» Exercise:
What is the number of lines in the entries that include the word "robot"? Respond with the number only.

» Data extracted from a collection:

......

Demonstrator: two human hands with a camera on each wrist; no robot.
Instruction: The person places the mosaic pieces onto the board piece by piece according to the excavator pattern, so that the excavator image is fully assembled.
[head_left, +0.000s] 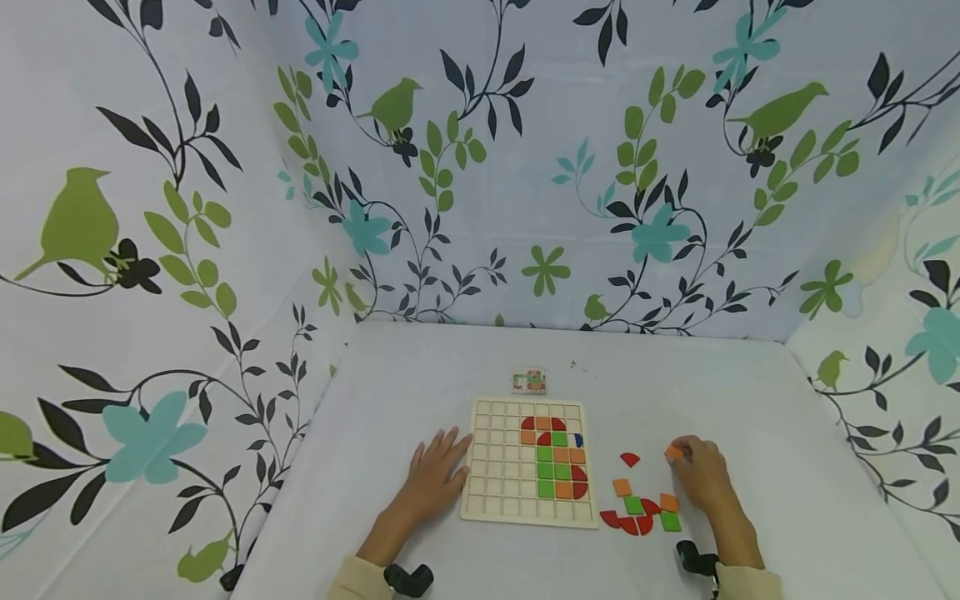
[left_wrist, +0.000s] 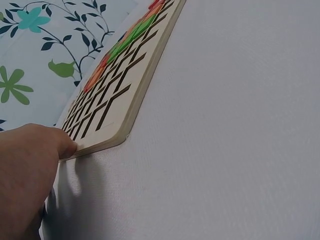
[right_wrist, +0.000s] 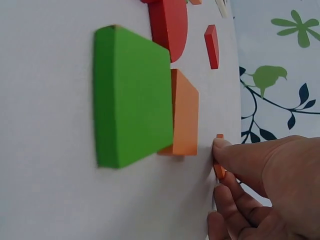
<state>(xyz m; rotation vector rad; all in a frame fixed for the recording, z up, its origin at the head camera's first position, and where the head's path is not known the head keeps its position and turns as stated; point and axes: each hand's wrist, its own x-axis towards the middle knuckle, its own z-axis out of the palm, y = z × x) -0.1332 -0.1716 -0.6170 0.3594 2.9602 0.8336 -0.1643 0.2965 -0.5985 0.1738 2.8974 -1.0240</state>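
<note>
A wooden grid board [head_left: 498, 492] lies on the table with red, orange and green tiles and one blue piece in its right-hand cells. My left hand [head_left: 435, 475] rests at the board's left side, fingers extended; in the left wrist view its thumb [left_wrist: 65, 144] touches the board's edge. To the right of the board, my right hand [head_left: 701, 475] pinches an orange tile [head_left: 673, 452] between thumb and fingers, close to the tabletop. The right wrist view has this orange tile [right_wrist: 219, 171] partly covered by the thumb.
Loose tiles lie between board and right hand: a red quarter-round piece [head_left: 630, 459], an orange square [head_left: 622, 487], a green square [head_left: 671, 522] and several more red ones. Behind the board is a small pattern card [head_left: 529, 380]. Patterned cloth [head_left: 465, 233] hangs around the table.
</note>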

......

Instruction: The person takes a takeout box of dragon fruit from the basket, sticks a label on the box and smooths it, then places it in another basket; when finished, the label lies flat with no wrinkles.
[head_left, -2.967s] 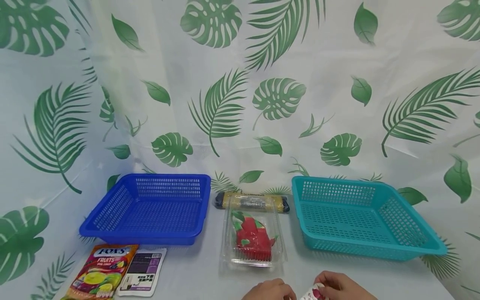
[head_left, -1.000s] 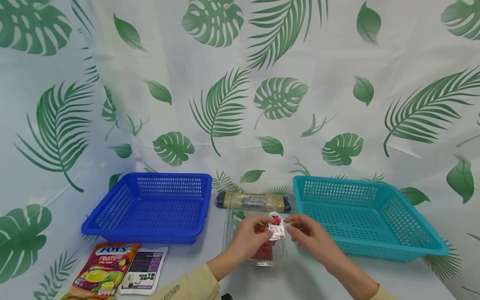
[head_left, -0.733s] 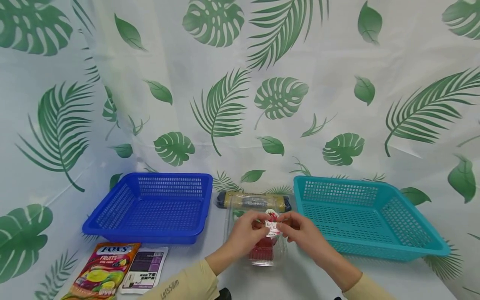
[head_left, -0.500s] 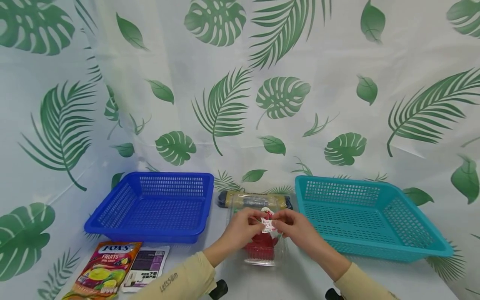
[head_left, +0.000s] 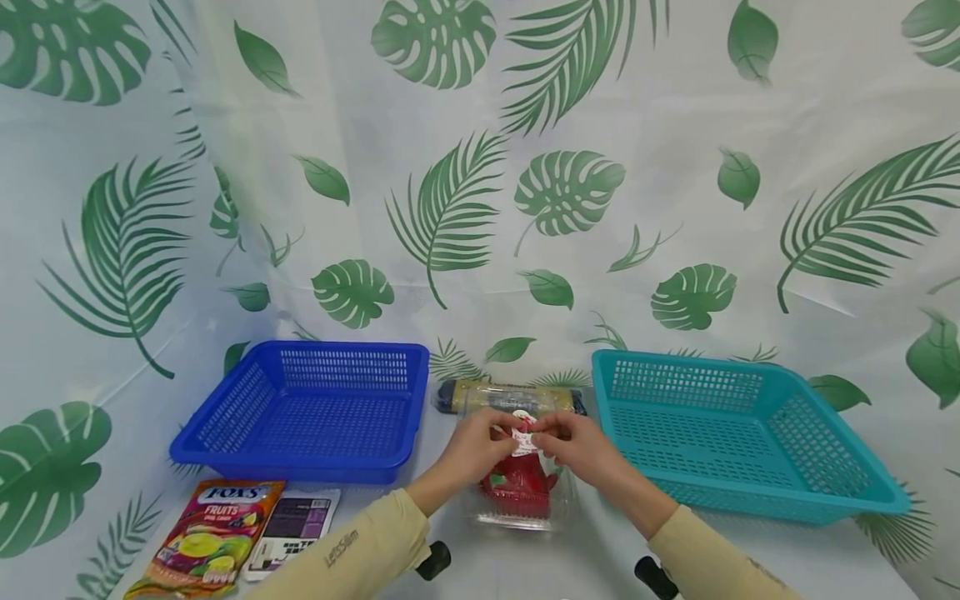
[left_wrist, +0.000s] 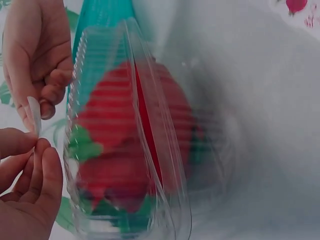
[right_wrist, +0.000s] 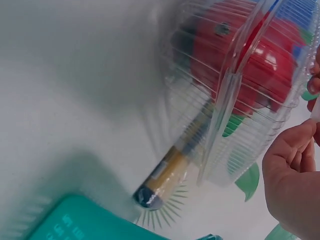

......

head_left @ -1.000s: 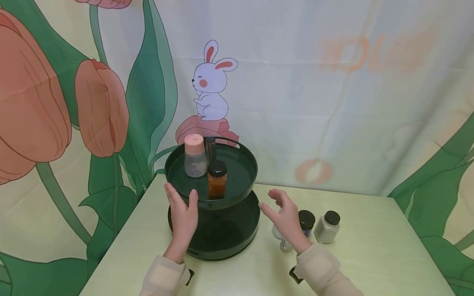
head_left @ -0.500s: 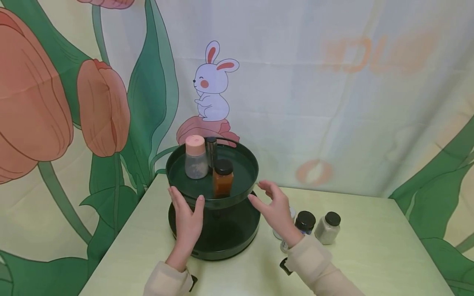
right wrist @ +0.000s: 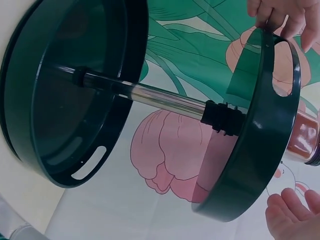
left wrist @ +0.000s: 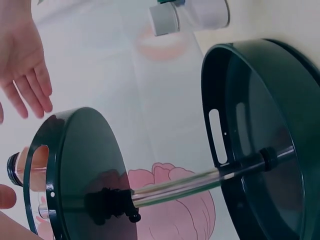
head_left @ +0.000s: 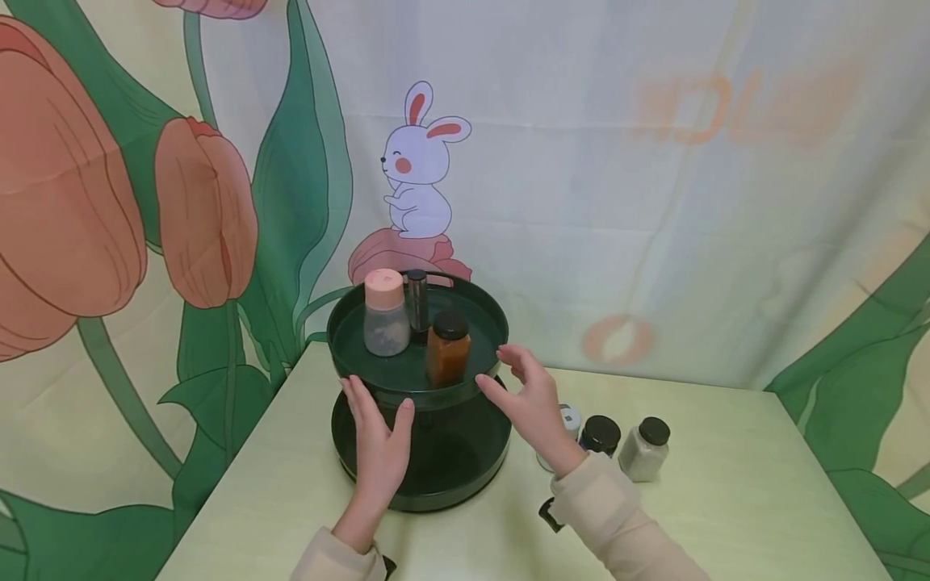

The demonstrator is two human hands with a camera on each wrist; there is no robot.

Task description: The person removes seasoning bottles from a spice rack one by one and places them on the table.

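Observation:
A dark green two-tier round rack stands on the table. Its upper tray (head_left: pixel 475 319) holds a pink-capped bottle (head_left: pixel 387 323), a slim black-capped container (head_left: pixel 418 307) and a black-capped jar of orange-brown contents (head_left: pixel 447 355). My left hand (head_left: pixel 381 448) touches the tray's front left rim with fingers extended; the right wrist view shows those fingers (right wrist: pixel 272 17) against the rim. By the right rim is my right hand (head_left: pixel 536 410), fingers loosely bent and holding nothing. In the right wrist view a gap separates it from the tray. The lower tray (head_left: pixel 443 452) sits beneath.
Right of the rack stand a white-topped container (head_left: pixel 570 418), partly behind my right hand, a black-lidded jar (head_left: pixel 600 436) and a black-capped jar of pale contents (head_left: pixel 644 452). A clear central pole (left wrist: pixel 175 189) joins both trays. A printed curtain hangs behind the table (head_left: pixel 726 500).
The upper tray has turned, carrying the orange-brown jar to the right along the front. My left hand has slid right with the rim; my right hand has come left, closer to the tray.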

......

» Output:
2